Abstract

Chronic Spontaneous Urticaria (CSU) is a disease characterized by the onset of wheals and/or angioedema over 6 weeks. The pathophysiology for CSU is very complex, involving mast cells and basophils with a multitude of inflammatory mediators. For many years the treatment of CSU has been based on the use of antihistamines, steroids and immunosuppressive agents with inconstant and frustrating results.

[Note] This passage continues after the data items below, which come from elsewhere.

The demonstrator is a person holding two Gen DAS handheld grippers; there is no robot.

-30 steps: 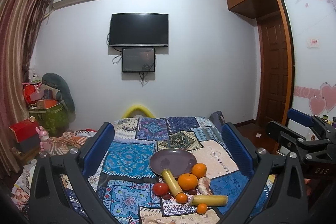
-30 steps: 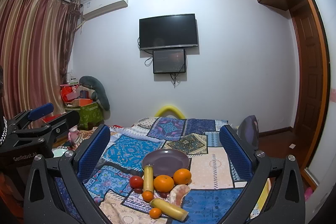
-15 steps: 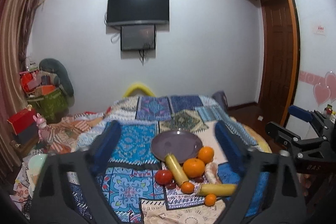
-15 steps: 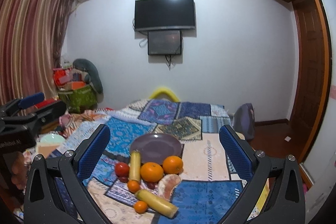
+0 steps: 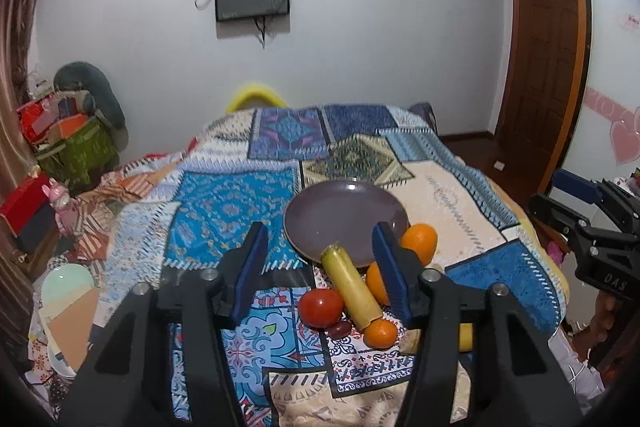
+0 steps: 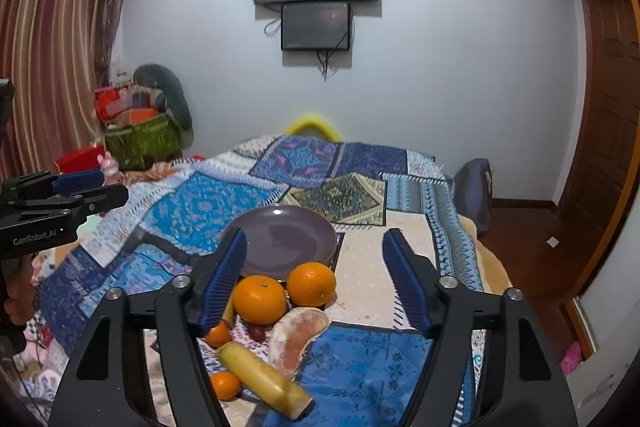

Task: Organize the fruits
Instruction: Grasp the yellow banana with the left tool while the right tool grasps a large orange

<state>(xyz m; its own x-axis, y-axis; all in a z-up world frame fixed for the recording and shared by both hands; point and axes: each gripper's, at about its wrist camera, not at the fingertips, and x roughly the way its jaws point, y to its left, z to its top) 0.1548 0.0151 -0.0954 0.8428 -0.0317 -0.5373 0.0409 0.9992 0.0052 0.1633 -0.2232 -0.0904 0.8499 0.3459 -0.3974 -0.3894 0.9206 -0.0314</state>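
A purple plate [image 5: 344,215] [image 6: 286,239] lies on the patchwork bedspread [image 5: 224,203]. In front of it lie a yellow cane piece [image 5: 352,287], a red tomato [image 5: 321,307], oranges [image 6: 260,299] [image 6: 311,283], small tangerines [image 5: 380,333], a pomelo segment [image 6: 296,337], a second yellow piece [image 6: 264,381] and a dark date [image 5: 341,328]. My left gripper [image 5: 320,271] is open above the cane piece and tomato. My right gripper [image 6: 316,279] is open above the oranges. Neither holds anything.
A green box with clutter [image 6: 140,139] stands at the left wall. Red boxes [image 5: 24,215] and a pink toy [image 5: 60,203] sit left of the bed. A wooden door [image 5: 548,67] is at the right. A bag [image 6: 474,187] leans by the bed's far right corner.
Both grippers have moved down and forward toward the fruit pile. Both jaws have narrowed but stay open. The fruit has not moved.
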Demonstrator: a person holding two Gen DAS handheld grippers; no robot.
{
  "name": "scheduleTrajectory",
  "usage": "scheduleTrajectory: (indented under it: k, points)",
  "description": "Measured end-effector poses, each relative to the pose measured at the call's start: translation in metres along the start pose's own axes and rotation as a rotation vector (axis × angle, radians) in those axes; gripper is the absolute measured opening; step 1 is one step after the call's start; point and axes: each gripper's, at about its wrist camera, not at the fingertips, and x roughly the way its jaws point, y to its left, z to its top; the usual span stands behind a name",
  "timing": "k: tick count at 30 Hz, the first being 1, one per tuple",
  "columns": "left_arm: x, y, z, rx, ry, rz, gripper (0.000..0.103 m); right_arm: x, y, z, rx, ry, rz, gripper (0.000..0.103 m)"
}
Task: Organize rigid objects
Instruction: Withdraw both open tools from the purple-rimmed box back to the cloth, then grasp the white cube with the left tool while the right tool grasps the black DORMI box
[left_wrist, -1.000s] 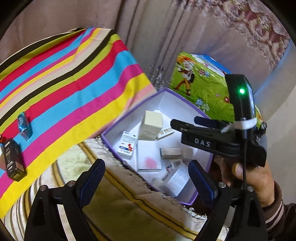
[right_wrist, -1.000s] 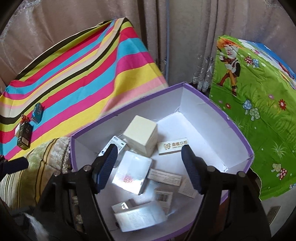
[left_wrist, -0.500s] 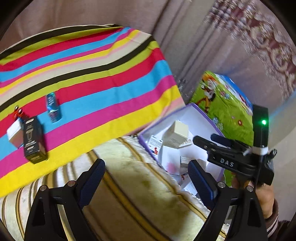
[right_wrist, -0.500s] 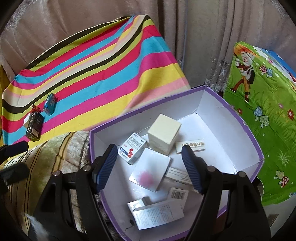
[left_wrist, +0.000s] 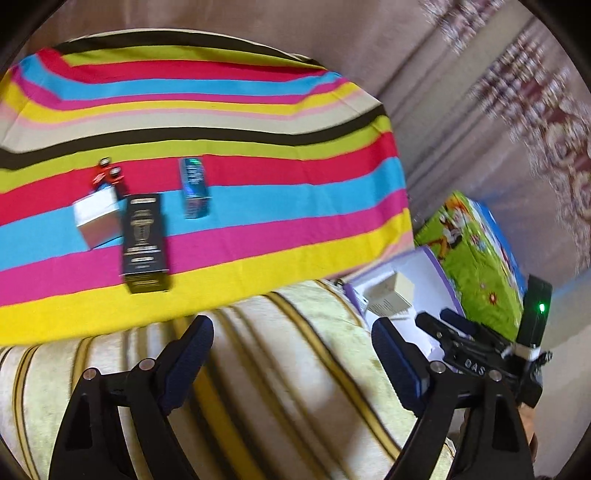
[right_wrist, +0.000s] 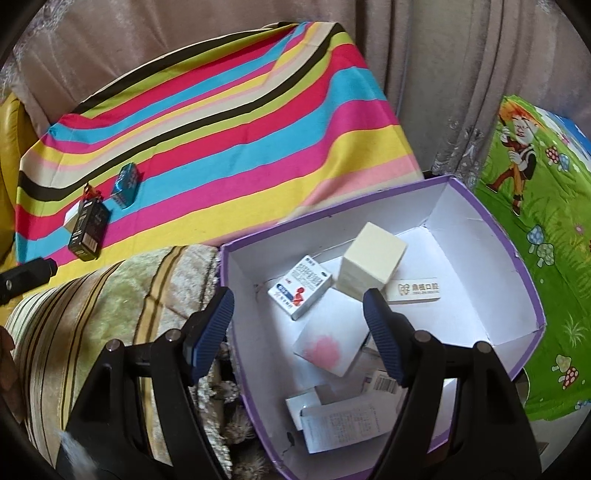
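Left hand-held gripper (left_wrist: 291, 354) is hanging wide and empty, jaws just been narrowing, black box (left_wrist: 144, 242) ahead of it; right hand-held gripper (right_wrist: 299, 332) is hovering wide, empty, over the purple box (right_wrist: 491, 236), probably done dropping.

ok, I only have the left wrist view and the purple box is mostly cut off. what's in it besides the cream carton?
Observer: The right wrist view shows a white carton with blue and red print lying just left of the cream carton in the purple box.
Operator: Anything nearer the camera?
Observer: A white box with a pink blotch, and in front of it more white cartons, one with a barcode.
Operator: Is the right tool holding any of it?
Observer: No. The right tool is open above the box, with nothing between its pads.
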Motion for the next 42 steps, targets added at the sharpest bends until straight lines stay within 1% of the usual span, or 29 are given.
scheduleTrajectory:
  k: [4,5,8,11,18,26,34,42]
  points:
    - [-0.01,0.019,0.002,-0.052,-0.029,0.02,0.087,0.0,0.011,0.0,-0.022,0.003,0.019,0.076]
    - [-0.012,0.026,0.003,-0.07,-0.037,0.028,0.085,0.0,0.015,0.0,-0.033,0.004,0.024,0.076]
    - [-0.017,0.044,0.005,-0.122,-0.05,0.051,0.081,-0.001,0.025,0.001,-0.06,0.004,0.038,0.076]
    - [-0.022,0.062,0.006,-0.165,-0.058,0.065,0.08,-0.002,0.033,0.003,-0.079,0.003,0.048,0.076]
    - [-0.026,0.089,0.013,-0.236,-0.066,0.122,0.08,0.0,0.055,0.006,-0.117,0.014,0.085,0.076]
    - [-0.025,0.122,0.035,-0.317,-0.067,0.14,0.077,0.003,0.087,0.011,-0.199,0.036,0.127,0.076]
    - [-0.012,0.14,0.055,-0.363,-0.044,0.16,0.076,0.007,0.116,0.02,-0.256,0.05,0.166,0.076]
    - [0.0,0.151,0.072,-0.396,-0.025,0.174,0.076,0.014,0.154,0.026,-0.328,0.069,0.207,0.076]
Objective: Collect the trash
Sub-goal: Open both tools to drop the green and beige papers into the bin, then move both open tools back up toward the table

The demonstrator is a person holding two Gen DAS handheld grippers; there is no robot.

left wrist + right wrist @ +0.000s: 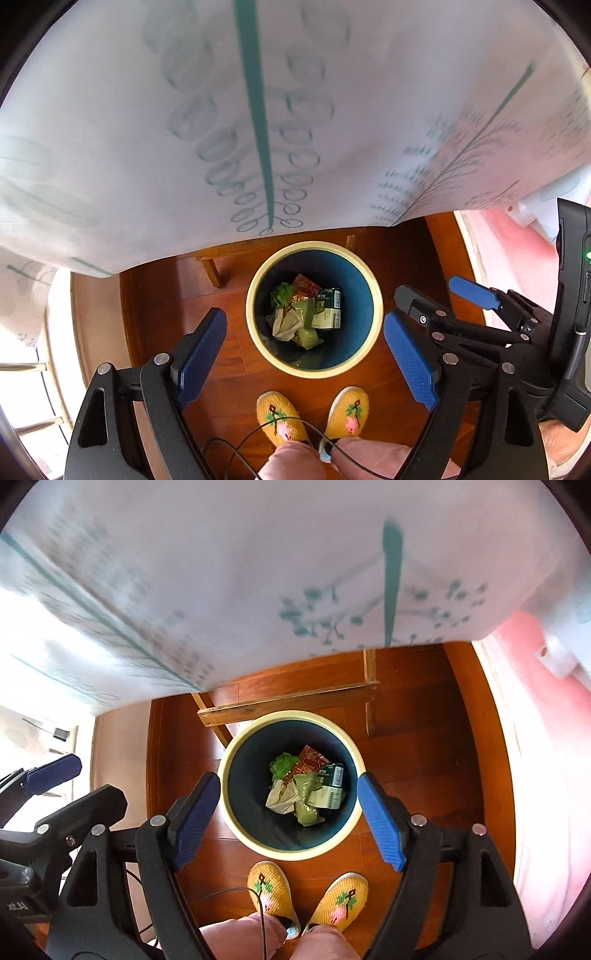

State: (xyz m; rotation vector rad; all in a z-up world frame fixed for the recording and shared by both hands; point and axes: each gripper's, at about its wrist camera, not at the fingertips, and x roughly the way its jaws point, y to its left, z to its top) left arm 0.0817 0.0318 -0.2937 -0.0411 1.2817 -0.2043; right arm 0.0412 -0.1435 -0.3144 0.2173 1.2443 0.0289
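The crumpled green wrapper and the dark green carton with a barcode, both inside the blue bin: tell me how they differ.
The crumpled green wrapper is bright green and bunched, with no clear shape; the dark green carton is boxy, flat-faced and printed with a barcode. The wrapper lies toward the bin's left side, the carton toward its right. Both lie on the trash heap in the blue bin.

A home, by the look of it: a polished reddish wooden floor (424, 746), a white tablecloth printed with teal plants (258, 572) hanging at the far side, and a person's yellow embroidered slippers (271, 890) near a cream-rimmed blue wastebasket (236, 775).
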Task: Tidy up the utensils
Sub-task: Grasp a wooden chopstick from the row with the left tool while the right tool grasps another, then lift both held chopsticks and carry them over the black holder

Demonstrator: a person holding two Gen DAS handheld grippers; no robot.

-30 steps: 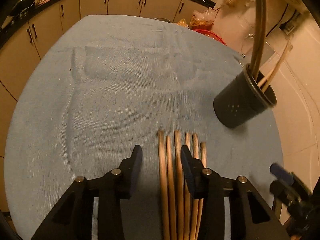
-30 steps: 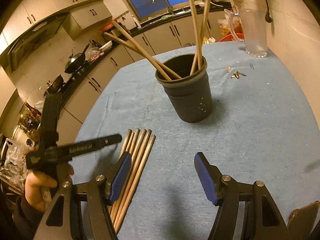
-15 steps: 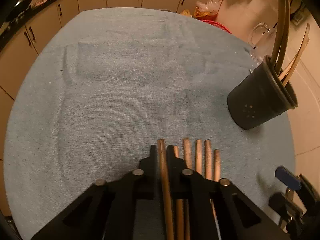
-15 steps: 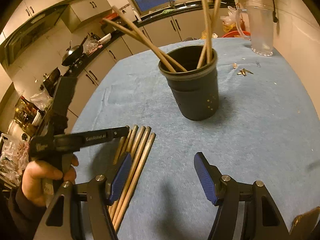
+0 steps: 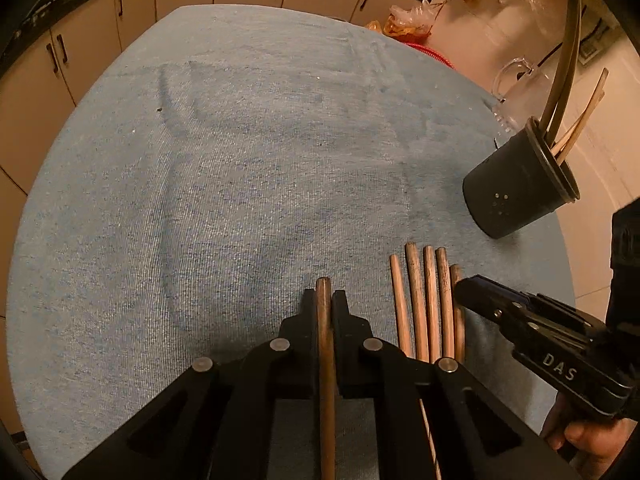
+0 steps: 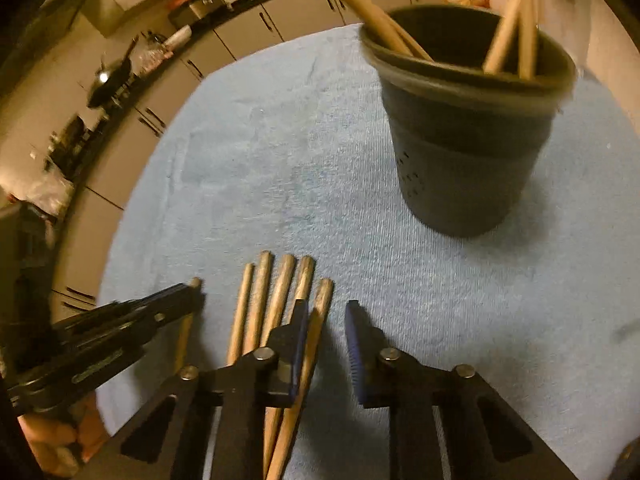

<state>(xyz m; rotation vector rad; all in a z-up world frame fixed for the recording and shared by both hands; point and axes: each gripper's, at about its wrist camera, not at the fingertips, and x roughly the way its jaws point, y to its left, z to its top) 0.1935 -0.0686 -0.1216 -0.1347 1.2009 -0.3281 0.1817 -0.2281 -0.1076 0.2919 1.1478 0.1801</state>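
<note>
Now, on the blue-clothed counter with the black holder at two o'clock, my left claw has clamped one chopstick out of the five-stick row, while my right claw has narrowed, half-open, around the outermost.

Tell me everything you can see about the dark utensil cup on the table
The dark utensil cup is a round, tapered holder that looks like plastic, wider at its lipped rim, with a cluster of small holes in its wall. It stands upright on the blue cloth, apart from the loose chopsticks lying in front of it. Several wooden sticks lean inside it, against the rim. Neither gripper touches it.
</note>
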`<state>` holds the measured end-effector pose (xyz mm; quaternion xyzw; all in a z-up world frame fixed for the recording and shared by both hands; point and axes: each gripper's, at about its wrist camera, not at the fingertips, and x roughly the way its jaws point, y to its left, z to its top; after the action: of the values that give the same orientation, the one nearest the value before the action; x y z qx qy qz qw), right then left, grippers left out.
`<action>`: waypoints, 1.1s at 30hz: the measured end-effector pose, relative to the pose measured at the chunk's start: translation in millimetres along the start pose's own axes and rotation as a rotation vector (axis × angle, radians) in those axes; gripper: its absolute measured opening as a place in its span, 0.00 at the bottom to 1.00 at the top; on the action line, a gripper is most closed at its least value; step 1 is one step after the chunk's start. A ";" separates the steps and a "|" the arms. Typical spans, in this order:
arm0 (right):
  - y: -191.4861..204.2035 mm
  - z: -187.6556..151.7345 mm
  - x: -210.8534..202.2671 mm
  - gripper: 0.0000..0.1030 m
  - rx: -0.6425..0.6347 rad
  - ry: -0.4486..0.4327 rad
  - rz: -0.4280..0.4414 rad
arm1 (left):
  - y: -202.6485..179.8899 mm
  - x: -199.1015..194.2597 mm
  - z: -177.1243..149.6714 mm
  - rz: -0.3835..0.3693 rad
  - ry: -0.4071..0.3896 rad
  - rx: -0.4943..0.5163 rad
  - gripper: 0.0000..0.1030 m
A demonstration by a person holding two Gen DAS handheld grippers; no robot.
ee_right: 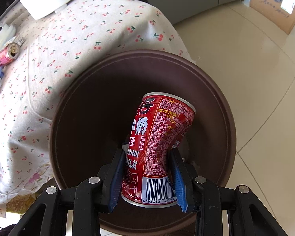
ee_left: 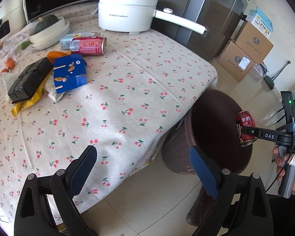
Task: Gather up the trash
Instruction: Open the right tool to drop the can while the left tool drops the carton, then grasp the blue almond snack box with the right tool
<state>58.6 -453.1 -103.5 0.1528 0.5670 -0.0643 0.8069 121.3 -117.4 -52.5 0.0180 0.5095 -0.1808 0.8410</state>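
Note:
My right gripper (ee_right: 147, 153) is shut on a dented red milk can (ee_right: 157, 147) and holds it over the open mouth of a dark brown trash bin (ee_right: 78, 118). In the left wrist view the same can (ee_left: 245, 127) hangs at the bin's (ee_left: 212, 125) right rim. My left gripper (ee_left: 143, 155) is open and empty above the table's front corner. On the table's far left lie a pink can (ee_left: 89, 46), a blue snack box (ee_left: 69, 73), a black tray (ee_left: 29, 79) and a yellow wrapper (ee_left: 27, 103).
A cherry-print cloth (ee_left: 127, 90) covers the table. A white electric pot (ee_left: 127, 9) stands at the back, a white dish with a squash (ee_left: 47, 31) at the far left. A steel fridge (ee_left: 210, 15) and cardboard boxes (ee_left: 247, 53) stand beyond on the tiled floor.

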 end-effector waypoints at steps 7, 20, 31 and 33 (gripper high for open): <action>8.2 6.3 -6.1 0.74 0.011 -0.033 -0.037 | 40.2 -18.4 -10.9 0.039 -0.004 -0.056 0.94; 70.0 12.2 -16.6 0.78 -0.115 -0.089 -0.027 | 109.2 -43.4 -23.3 0.097 -0.023 -0.187 0.94; 137.9 20.1 -16.9 0.80 -0.215 -0.117 -0.001 | 157.7 -52.9 -32.2 0.152 -0.017 -0.291 0.94; 152.8 22.1 -14.8 0.80 -0.240 -0.121 0.000 | 166.9 -53.9 -33.5 0.166 -0.012 -0.313 0.94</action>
<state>115.5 -316.8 -56.3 0.0513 0.5208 -0.0051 0.8521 124.2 61.1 -47.7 -0.0723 0.5230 -0.0292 0.8487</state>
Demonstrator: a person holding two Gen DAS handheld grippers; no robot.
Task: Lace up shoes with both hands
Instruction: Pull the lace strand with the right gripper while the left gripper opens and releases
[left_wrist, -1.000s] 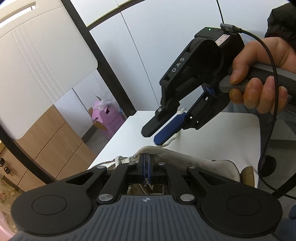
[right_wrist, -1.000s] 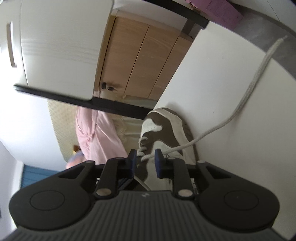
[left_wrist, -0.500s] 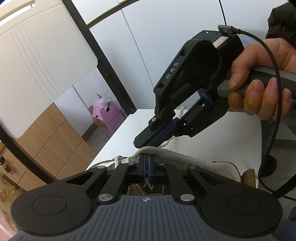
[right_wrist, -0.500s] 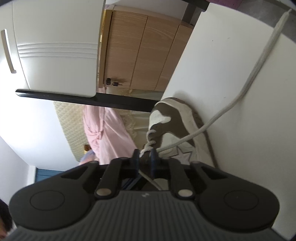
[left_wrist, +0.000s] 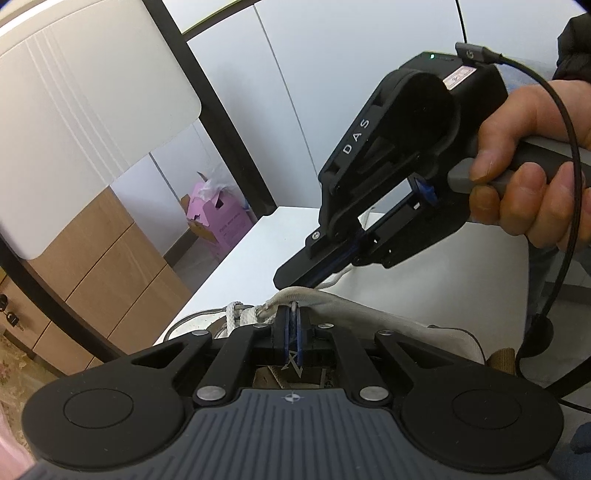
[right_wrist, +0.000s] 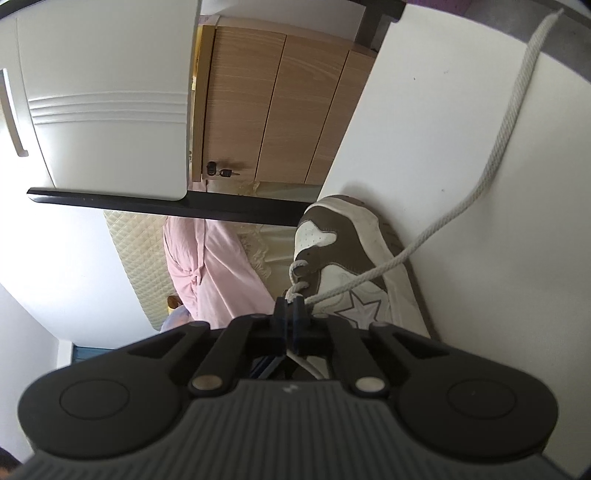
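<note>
Gaping brown/wht shoe (right_wrist: 354, 266) (star patch)

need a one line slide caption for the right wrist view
Right gripper shut on the lace beside a brown and white shoe on a white table.

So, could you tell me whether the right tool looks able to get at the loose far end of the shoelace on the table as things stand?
Probably not straight away: the right tool is shut on the shoelace close to the shoe, and would have to let go first. The white table along the lace looks free of obstacles.
</note>
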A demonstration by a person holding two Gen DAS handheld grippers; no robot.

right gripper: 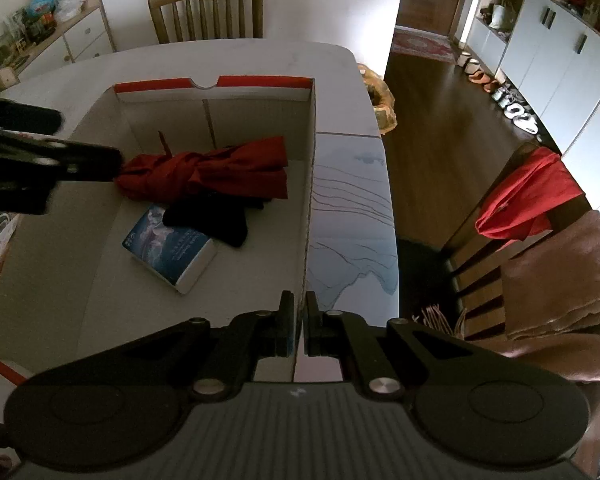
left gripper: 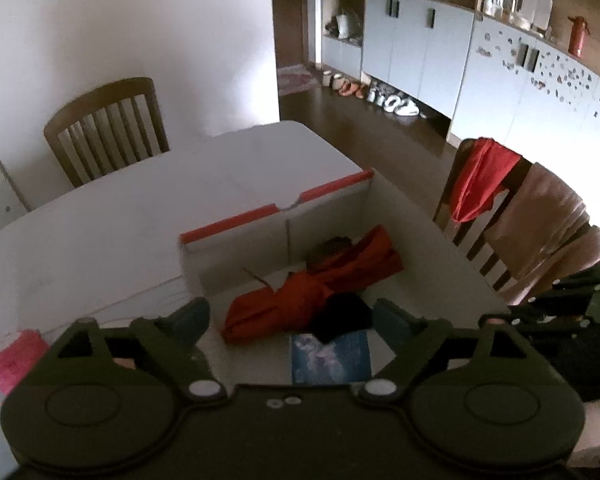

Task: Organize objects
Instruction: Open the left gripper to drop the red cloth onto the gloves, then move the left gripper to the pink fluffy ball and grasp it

The introduction of omalizumab, the only licensed biologic for antihistamine- refractory CSU, has changed the management of the disease. The aim of this article is to review the current state of the art of CSU, the real-life experience with omalizumab and the promising drugs that are under development. An electronic search was performed to identify studies, case reports, guidelines and reviews focused on the new targets for the treatment of chronic spontaneous urticaria, both approved or under investigation. The search was limited to articles published in peer-reviewed journals in the English Language in the PubMed database and trials registered in Clinicaltrials.gov. Since the advent of omalizumab, the search for new therapies for chronic spontaneous urticaria has had a new impulse. Anti-IgE drugs will probably still be the cornerstone of therapy, but new targets may prove effective in syndromic urticaria or refractory cases. Although omalizumab has been a breakthrough in the treatment of CSU, many patients do not completely get benefit and even require more effective treatments. Novel drugs are under investigation with promising results.